* [Task requirements] Transcribe every record exactly.

* [Dataset records]
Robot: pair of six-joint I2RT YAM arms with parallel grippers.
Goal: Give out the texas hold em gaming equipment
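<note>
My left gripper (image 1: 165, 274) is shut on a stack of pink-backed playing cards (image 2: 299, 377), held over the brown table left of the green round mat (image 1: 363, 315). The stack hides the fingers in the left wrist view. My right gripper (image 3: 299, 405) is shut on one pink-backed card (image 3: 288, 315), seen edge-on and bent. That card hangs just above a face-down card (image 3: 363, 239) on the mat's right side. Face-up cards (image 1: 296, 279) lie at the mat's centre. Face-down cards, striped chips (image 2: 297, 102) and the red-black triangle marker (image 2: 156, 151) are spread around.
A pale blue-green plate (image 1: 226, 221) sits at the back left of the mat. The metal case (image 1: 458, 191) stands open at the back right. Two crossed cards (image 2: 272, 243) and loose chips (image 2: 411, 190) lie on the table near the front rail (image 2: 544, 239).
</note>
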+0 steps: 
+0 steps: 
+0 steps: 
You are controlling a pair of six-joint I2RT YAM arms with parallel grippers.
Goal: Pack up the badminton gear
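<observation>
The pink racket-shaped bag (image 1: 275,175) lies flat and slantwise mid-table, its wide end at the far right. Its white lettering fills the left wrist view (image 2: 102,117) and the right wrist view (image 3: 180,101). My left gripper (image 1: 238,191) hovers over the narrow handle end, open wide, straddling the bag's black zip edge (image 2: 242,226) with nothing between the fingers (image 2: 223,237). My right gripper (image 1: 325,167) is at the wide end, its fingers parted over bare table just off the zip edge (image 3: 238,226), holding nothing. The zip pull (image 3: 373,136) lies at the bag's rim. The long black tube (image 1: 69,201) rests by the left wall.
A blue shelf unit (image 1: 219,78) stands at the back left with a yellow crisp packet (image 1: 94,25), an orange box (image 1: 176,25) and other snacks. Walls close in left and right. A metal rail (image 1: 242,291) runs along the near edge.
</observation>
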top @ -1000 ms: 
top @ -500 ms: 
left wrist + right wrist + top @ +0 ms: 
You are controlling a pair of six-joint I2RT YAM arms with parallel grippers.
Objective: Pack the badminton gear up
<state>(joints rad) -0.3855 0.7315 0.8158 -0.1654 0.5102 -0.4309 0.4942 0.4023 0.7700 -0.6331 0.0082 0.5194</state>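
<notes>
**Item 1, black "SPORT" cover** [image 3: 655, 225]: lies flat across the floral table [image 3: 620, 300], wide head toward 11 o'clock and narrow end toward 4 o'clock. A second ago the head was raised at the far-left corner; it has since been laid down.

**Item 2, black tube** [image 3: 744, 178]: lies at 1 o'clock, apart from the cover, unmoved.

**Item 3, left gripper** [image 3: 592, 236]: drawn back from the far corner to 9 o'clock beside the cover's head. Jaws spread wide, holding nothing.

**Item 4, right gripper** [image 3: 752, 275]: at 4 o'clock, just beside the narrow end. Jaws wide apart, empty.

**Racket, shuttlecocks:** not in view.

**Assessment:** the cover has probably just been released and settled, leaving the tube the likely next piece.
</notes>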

* [Solution to this problem]
Robot: pair of six-joint I2RT YAM arms with parallel grippers.
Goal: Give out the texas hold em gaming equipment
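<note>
My left gripper (image 1: 165, 274) is shut on a stack of pink-backed playing cards (image 2: 299, 377), held over the brown table left of the green round mat (image 1: 363, 315). The stack hides the fingers in the left wrist view. My right gripper (image 3: 299, 405) is shut on one pink-backed card (image 3: 288, 315), seen edge-on and bent. That card hangs just above a face-down card (image 3: 363, 239) on the mat's right side. Face-up cards (image 1: 296, 279) lie at the mat's centre. Face-down cards, striped chips (image 2: 297, 102) and the red-black triangle marker (image 2: 156, 151) are spread around.
A pale blue-green plate (image 1: 226, 221) sits at the back left of the mat. The metal case (image 1: 458, 191) stands open at the back right. Two crossed cards (image 2: 272, 243) and loose chips (image 2: 411, 190) lie on the table near the front rail (image 2: 544, 239).
</note>
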+0 steps: 
+0 steps: 
+0 steps: 
You are controlling a pair of six-joint I2RT YAM arms with parallel grippers.
Goal: Pack up the badminton gear
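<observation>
The pink racket-shaped bag (image 1: 275,175) lies flat and slantwise mid-table, its wide end at the far right. Its white lettering fills the left wrist view (image 2: 102,117) and the right wrist view (image 3: 180,101). My left gripper (image 1: 238,191) hovers over the narrow handle end, open wide, straddling the bag's black zip edge (image 2: 242,226) with nothing between the fingers (image 2: 223,237). My right gripper (image 1: 325,167) is at the wide end, its fingers parted over bare table just off the zip edge (image 3: 238,226), holding nothing. The zip pull (image 3: 373,136) lies at the bag's rim. The long black tube (image 1: 69,201) rests by the left wall.
A blue shelf unit (image 1: 219,78) stands at the back left with a yellow crisp packet (image 1: 94,25), an orange box (image 1: 176,25) and other snacks. Walls close in left and right. A metal rail (image 1: 242,291) runs along the near edge.
</observation>
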top @ -1000 ms: 
top @ -500 ms: 
left wrist + right wrist + top @ +0 ms: 
You are controlling a pair of six-joint I2RT YAM arms with parallel grippers.
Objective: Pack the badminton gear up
<state>(joints rad) -0.3855 0.7315 0.8158 -0.1654 0.5102 -0.4309 0.4942 0.4023 0.7700 -0.6331 0.0082 0.5194</state>
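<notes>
**Item 1, black "SPORT" cover** [image 3: 655, 225]: lies flat across the floral table [image 3: 620, 300], wide head toward 11 o'clock and narrow end toward 4 o'clock. A second ago the head was raised at the far-left corner; it has since been laid down.

**Item 2, black tube** [image 3: 744, 178]: lies at 1 o'clock, apart from the cover, unmoved.

**Item 3, left gripper** [image 3: 592, 236]: drawn back from the far corner to 9 o'clock beside the cover's head. Jaws spread wide, holding nothing.

**Item 4, right gripper** [image 3: 752, 275]: at 4 o'clock, just beside the narrow end. Jaws wide apart, empty.

**Racket, shuttlecocks:** not in view.

**Assessment:** the cover has probably just been released and settled, leaving the tube the likely next piece.
</notes>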

Nothing more remains to be done for this exercise.